4. Hukuk Dairesi Esas No: 2015/1191 Karar No: 2015/2595 Karar Tarihi: 05.03.2015
Yargıtay 4. Hukuk Dairesi 2015/1191 Esas 2015/2595 Karar Sayılı İlamı
4. Hukuk Dairesi 2015/1191 E. , 2015/2595 K.
"İçtihat Metni"
MAHKEMESİ : İstanbul 25. Asliye Hukuk Mahkemesi TARİHİ : 23/10/2014 NUMARASI : 2013/523-2014/352
Davacı U.. Ö.. vekili Avukat Fatih tarafından, davalı S.. K.. aleyhine 21/10/2013 gününde verilen dilekçe ile manevi tazminat istenmesi üzerine mahkemece yapılan yargılama sonunda; davanın zamanaşımı nedeni ile reddine dair verilen 23/10/2014 günlü kararın Yargıtay’ca incelenmesi davacı vekili tarafından süresi içinde istenilmekle temyiz dilekçesinin kabulüne karar verildikten sonra tetkik hakimi tarafından hazırlanan rapor ile dosya içerisindeki kağıtlar incelenerek gereği görüşüldü. Dava, kişilik haklarına saldırı nedeniyle uğranılan manevi zararın ödetilmesi istemine ilişkindir. Yerel mahkemece zamanaşımı nedeniyle davanın reddine dair verilen karar, davacı vekili tarafından temyiz edilmiştir.

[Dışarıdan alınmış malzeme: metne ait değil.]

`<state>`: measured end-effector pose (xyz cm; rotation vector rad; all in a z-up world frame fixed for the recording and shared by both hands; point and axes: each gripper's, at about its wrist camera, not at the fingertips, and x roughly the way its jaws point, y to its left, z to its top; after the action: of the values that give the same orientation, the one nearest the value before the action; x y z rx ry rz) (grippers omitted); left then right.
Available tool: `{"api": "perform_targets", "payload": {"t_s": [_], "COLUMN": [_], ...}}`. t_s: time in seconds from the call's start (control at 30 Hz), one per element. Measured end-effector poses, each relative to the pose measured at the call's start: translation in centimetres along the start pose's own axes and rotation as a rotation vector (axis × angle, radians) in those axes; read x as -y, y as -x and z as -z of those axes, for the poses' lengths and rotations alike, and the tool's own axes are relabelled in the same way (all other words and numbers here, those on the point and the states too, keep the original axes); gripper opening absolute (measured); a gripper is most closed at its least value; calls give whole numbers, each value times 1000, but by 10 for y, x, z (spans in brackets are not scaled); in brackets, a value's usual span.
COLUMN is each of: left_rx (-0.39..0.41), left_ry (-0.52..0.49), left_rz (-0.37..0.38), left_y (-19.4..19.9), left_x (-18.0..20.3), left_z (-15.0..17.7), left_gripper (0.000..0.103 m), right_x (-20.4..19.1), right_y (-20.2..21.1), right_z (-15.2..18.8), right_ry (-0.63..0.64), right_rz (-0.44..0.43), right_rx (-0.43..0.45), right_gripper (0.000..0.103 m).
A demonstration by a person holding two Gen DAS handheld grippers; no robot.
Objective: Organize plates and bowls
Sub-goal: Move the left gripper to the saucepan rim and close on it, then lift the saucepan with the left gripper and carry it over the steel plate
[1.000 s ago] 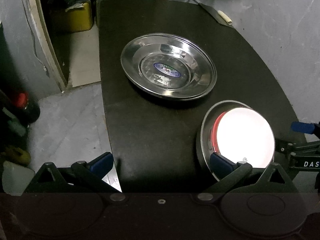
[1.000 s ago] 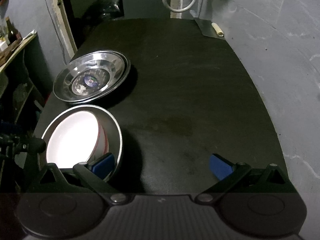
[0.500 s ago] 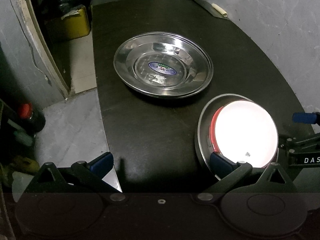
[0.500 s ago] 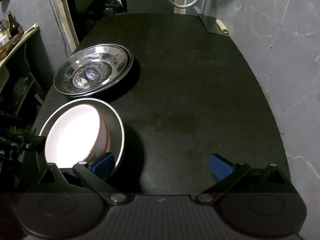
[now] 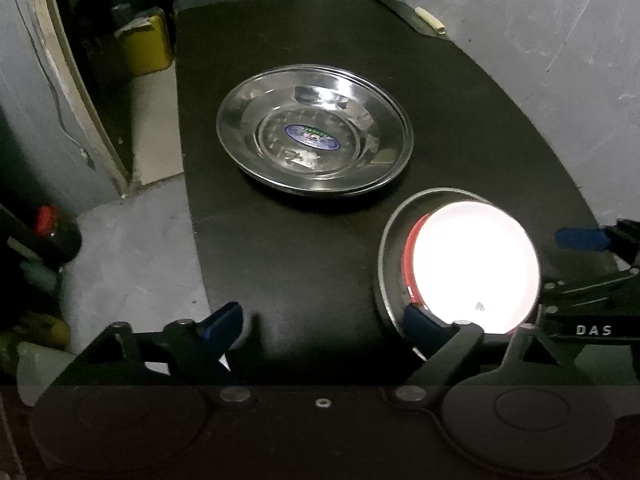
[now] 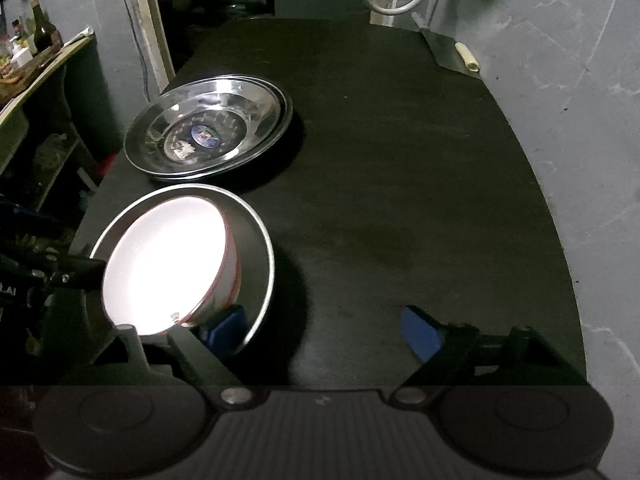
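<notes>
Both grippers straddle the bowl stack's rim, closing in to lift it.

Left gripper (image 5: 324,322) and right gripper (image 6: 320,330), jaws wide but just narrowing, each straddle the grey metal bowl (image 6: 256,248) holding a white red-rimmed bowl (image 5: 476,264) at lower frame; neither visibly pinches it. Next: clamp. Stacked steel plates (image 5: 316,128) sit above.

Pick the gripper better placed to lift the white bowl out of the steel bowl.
Either, marginally right: right gripper and left gripper each have one finger inside the steel bowl, beside the white red-rimmed bowl; both jaws just closing.
</notes>
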<state>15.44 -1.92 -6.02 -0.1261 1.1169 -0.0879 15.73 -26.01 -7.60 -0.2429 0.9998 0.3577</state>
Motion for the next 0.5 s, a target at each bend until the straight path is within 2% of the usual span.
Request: {"api": "perform_targets", "payload": {"t_s": [0.23,0.5], "left_rx": [0,0], "left_ry": [13,0], "left_rz": [79,135], "left_y": [2,5], "left_x": [0,4], "left_z": [0,0], "left_gripper": [61,41], "right_x": [-1,-8], "right_y": [2,6], "right_z": [1,1], "right_ry": [-9,22], "right_rz": [-38,-76], "right_rx": [5,18], "right_gripper": [70,42]}}
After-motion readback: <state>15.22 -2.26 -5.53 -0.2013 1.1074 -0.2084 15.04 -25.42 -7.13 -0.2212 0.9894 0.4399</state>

Davacı, davalının 16/10/2008 tarihli Fatih 3. Sulh Hukuk Mahkemesi"ndeki 2008/777 esas sayılı dosyada verdiği cevap dilekçesinde “… bir örgütün mensubudur… bahse konu örgüt…bu örgüt mensupları...bir kısım örgüt mensubu.. altı örgüt mensubu ki birisi bu davayı açandır ... ” sözleriyle hakaret ettiğini belirterek manevi tazminat istemiştir. Davalı süresinde zamanaşımı def’inde bulunmuş ve davanın reddini istemiştir. Mahkemece; açılan bir ceza davası bulunmadığı, 16/10/2008 tarihinden itibaren dava tarihi olan 21/10/2013 tarihine kadar Borçlar Kanunu’nun 60/1 maddesindeki bir yıllık zamanaşımı süresinin dolduğu gerekçesiyle istem zamanaşımı nedeniyle reddedilmiştir. Dava konusu cevap dilekçesinin tarihi 16/10/2008"dir. Davacı, bu cevap dilekçesi ile davalının kendisine hakaret ettiğini ileri sürmektedir. Hakaret suçu olay tarihinde yürürlükte bulunan 5237 sayılı Türk Ceza Kununu’nun 125. maddesi kapsamında olup aynı Kanun’un 66/e maddesi uyarınca ceza zamanaşımı süresi 8 yıldır. Borçlar Kanunu’nun 60/2 maddesinde eylem suç teşkil ettiği takdirde ceza (uzamış) zamanaşımının uygulanacağı ifade edilmiştir. Tazminat davasında uzamış (ceza) zamanaşımının uygulanabilmesi için mutlaka bir ceza davası açılmış olması veya mahkumiyet kararının bulunması gerekmez. Bu nedenle dava 21/10/2013 tarihinde açıldığına göre 8 yıllık ceza zamanaşımı süresinin dolmadığı anlaşıldığından işin esasının incelenip varılacak sonuca göre karar verilmesi gerekir. Bu husus gözetilmeden davanın zamanaşımı nedeniyle reddine karar verilmiş olması bozmayı gerektirmiştir. SONUÇ: Temyiz olunan kararın yukarıda açıklanan nedenle BOZULMASINA ve peşin alınan harcın istek halinde geri verilmesine 05/03/2015 gününde oybirliğiyle karar verildi.